Gartner and IDC figures both show Chinese giant beginning to pull away from chasing pack following double-digit growth in Q2

Lenovo has declared victory in the PC market after both IDC and Gartner figures showed the Chinese giant streaking ahead of nearest rival HP.

Gartner figures suggest global PC shipments reached 75.8 million units in the second quarter, meaning it was flat compared with a year ago but a welcome change following eight quarters of decline.

The analyst said declining demand in emerging markets offset stabilisation across more mature regions, but pointed to Lenovo as a stand-out performer.

The Chinese firm grew the fastest out of the all the top-five PC vendors, with shipments rising 15.1 per cent annually to 14.5 million, according to Gartner.

Second-place HP saw its shipments jump 9.3 per cent to 13.4 million over the same period but it was not enough to keep pace with Lenovo.

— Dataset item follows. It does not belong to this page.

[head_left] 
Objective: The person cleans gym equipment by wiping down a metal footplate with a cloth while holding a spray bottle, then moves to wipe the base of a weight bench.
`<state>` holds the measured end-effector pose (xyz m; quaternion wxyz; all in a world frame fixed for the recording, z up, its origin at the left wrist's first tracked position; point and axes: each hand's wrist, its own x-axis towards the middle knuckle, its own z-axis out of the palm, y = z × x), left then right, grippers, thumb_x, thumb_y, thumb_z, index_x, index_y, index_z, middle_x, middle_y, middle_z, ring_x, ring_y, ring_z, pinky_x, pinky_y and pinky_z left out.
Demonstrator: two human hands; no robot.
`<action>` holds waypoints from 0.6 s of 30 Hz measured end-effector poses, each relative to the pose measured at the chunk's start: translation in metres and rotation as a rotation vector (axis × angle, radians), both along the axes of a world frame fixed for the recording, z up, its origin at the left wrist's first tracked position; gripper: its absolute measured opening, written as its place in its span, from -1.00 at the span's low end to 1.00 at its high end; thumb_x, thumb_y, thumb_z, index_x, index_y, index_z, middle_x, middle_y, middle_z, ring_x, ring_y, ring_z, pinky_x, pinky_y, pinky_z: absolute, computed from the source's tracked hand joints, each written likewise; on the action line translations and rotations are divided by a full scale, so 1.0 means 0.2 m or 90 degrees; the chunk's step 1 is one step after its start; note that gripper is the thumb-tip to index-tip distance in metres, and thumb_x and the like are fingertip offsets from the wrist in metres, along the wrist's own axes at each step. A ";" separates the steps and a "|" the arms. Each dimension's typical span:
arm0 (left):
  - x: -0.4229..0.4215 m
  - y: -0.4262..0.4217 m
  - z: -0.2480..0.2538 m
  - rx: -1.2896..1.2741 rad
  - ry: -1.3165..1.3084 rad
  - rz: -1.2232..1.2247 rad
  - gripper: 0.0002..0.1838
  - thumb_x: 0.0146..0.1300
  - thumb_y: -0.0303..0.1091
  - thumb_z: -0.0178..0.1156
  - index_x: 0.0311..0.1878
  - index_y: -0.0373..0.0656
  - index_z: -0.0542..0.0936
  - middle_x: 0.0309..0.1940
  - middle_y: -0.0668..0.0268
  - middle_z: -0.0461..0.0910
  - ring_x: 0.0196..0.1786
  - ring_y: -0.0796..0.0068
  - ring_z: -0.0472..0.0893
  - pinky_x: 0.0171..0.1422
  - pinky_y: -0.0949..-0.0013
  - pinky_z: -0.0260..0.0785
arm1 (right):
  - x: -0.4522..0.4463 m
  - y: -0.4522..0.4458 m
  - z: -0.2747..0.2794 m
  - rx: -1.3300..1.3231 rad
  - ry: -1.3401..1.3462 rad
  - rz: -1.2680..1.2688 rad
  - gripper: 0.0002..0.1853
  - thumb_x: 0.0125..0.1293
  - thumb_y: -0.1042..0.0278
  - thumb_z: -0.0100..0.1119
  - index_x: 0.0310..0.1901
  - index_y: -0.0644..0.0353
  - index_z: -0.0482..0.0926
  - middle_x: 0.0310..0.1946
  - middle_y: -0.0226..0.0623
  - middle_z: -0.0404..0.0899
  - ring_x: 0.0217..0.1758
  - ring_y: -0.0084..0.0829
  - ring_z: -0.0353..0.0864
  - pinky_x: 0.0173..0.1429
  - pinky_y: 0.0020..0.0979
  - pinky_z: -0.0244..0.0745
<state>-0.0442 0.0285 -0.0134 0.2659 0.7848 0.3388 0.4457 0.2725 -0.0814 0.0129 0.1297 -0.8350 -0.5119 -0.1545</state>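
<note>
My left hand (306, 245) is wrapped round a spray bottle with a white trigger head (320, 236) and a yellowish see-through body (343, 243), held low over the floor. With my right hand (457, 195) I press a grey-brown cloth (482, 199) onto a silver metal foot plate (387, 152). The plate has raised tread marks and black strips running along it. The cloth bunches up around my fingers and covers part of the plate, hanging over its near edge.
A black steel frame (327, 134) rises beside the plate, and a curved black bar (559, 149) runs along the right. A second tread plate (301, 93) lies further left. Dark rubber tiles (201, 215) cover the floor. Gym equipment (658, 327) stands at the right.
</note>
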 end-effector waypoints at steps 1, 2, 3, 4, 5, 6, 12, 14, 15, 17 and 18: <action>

Gartner's boffins now have Lenovo on 19.2 per cent market share compared with HP's share of 17.7 per cent. In the same quarter last year, the duo were almost level on 16.7 and 16.2 per cent respectively.

IDC gave an equally glowing report for Lenovo but said the vendor is not seeing lightning growth in all regions.

"Lenovo furthered its lead as the number-one vendor, showing a strong rebound from a slower first quarter through continued aggressive expansion and pricing strategies," IDC said.

"It grew in double digits in nearly all markets, though its home base in Asia-Pacific remained challenging."

Lenovo's chief executive Yang Yuanqing said its strong Q2 performance is set to continue in the long term.

"[We have] again proven our ability to drive growth, no matter the market conditions," he said. "We are pleased to see the PC market improving, as this creates even more opportunity for Lenovo to build on our momentum.

"Now we have a potent balance: a proven core PC business and new strong growth engines in mobile devices and in our enterprise business."

PC shipments in EMEA totalled 22.5 million units in the second quarter, Gartner said, an 8.6 per cent increase from the same period last year.

Gartner research director Ranjit Atwal said EMEA's PC market forecast is looking rosy.

"2014 is on pace to be a year of relative revival in the global PC market and that change is most pronounced in western Europe," he said.

"In EMEA during the second quarter we saw a continued shift to ultramobiles at the expense of traditional notebooks."